Когда же пришла эта мысль к нему: «Хочешь жить — умей вертеться»? Возможно, с того памятного дня рождения? В то время он окончил курсы шоферов и обрел профессию. Возил на самосвале бетон и стал зарабатывать больше, но все равно деньги уходили, как вода в песок. Стал крепко попивать... Может быть, тогда и задумался, чтобы прекратить разгул?
В бригаде была добрая традиция совместно отмечать дни рождения тем, у кого они выпадали на один месяц. Ему справляли двадцать пять лет. Пели и танцевали до полуночи, потом разошлись. Он проводил Галю до ее общежития. Была ранняя весна, снег стаял и разлился лужами, днем подсыхала на припеках земля. Ночь весенняя... Он обнял Галю в полутемном подъезде и хотел впервые поцеловать, но получил звонкую пощечину. Девушка вырвалась из его рук и сурово промолвила: «Ты со всеми так поступаешь? Мне это не нравится!» Такая обида накатила, что он выскочил на улицу, даже не попрощавшись с Галей. Ведь ничего дурного он не хотел. Побежал к своему общежитию и сел на скамейку у входа, чтобы успокоиться. Уставился в огромную лужу под ногами, в которой отражались светлые окна их общего жилья, и задумался: «Чего достиг я в свои двадцать пять лет? Ничего... Ни жилья, ни семьи, ни денег...» Он машинально порылся в карманах и стал доставать из них мелочь. Выкладывал монетки рядышком на скамейке. Оказалось, что свой день рождения он встретил с семьюдесятью двумя копейками в кармане. Все ушло на угощение, на водку... Другие в его возрасте... Он тут вспомнил друга Владика, который шоферил на семитонном «МАЗе». Жили они в одной комнате. Владик успел исколесить всю страну, работал в Молдавии, в Прибалтике, в Мурманске, в Магадане. Высокий и худой, он был на удивление проворным в работе и шустрым в жизни. Как-то рассказал о Магадане, о высокой зарплате там. Что там и коэффициент один к двум, и прочие надбавки. Получалось, что в Магадане получают шофера втрое больше. Тогда и кольнула зависть, а этот разговор уже никогда не забывал.

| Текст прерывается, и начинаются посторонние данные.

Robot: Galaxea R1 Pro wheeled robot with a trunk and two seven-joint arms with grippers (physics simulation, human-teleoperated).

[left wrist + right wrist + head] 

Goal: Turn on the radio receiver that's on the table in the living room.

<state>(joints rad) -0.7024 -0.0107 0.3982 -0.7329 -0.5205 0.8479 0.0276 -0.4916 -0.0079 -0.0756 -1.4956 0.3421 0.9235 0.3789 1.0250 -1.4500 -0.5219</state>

Обиженный Галей, он долго сидел на скамейке и твердо решил податься в Магадан. Наутро собрал рюкзак, рассчитался со стройки и уехал.

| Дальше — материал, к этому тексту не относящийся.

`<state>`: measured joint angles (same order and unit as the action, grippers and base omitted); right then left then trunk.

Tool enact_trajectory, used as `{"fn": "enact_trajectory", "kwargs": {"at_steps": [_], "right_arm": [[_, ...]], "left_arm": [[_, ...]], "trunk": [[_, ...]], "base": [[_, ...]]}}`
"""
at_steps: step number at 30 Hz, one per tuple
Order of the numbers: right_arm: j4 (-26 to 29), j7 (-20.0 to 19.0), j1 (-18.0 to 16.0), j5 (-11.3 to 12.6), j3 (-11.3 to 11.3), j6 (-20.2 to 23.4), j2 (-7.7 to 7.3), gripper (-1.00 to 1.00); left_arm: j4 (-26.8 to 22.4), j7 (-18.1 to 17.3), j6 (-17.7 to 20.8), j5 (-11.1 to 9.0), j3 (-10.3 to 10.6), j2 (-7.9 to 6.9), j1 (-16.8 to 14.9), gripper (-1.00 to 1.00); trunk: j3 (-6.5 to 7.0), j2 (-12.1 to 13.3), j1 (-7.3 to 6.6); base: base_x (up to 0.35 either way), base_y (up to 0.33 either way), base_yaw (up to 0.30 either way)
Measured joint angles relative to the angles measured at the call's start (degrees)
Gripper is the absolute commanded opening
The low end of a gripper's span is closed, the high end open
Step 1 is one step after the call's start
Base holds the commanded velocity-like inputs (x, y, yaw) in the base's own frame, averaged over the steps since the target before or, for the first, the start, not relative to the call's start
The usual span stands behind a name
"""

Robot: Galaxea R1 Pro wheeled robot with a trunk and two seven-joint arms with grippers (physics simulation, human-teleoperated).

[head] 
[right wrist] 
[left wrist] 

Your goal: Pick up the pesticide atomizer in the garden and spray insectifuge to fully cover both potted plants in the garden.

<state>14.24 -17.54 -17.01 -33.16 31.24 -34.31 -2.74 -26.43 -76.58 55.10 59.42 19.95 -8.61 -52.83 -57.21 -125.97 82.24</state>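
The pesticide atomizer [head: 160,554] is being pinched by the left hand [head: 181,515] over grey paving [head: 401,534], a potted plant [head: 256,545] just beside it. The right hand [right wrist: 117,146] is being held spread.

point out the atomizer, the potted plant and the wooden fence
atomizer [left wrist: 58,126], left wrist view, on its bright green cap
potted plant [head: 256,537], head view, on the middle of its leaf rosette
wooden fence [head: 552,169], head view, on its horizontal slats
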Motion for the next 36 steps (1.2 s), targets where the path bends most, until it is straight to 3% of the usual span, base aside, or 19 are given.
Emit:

Над входной дверью затрещал звонок, и Пузатов очнулся от воспоминаний. Он определил, что пришла Норушка, это ее троекратный звонок. Пришлось быстренько обмыться и покинуть ванную. Вытерся наспех полотенцем, одел на голое тело махровый халат. Звонок опять затренькал трижды.
— Сейчас, сейчас, Норушка, — он торопливо подскочил к двери и открыл ее.